Wer viel wandert und gern neue Gegenden erkundet, für den ist ein Urlaub im Piemont unbedingt zu empfehlen.
Nachdem wir die prickelnden Alpenseen, die den Po speisen, kennen gelernt haben, den zieht es uns immer wieder in die landschaftlich schöne Gegend, wo Individualtourismus noch seinem wörtlichen Sinn gerecht wird.
Kaum deutschsprachige Touristen, dafür (inzwischen) gut ausgeschilderte Bergrouten, hilfsbereite und naturverbundene Menschen und nicht zuletzt eine traditionelle Küche sind ideal für einen erholsamen und erlebnisreichen Wanderurlaub. Die Wein- und Käsesorten, die das Piemont bietet, gehören weltweit zum Besten, was Menschen hervorbringen. Hier sind jahrhundertealte Rezepte erhalten geblieben und nach ein paar Tagen stellt sich ein Gefühl für den Wert des Seins an sich ein.

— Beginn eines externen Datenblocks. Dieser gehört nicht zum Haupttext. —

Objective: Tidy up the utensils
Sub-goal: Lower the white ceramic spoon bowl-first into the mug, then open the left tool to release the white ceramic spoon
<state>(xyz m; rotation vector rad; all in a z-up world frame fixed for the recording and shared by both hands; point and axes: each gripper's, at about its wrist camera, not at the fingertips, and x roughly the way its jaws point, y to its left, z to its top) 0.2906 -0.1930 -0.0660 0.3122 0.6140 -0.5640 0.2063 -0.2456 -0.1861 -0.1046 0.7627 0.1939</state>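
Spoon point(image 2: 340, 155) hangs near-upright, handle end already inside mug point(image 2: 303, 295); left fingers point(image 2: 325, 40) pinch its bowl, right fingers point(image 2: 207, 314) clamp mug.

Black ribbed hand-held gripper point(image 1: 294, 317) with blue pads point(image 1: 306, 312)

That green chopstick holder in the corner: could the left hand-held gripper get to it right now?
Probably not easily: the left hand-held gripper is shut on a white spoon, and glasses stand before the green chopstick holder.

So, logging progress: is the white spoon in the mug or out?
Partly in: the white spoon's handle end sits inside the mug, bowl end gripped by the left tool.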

Bisher suchte man auf dem deutschsprachigen Markt vergebens nach einem Wanderführer rund um den Monviso mit den Täler des Po, Maira- und Varaita-Tal.
Der handliche Rother Wanderführer von Iris Kürschner ist ein guter Begleiter auf den Touren entlang der Alpentäler der Kottischen Alpen an der Grenze zwischen Italien und Frankreich
Es werden viele der alten Wege (Alpenüberquerung, Via del Sale und Wege aus dem okzitanischen Kulturraum) beschrieben. Dazu liefert der Wanderführer auf eine angenehme Weise wertvolle Insidertipps zu Berghütten, regionalen Produkten, geschichtlichen Hintergründen und Sehenswertem am "Wegesrand". Die Touren sind gut nachvollziehbar und es sind Wanderungen mit verschiedenen Schwierigkeitsprofile ausgearbeitet.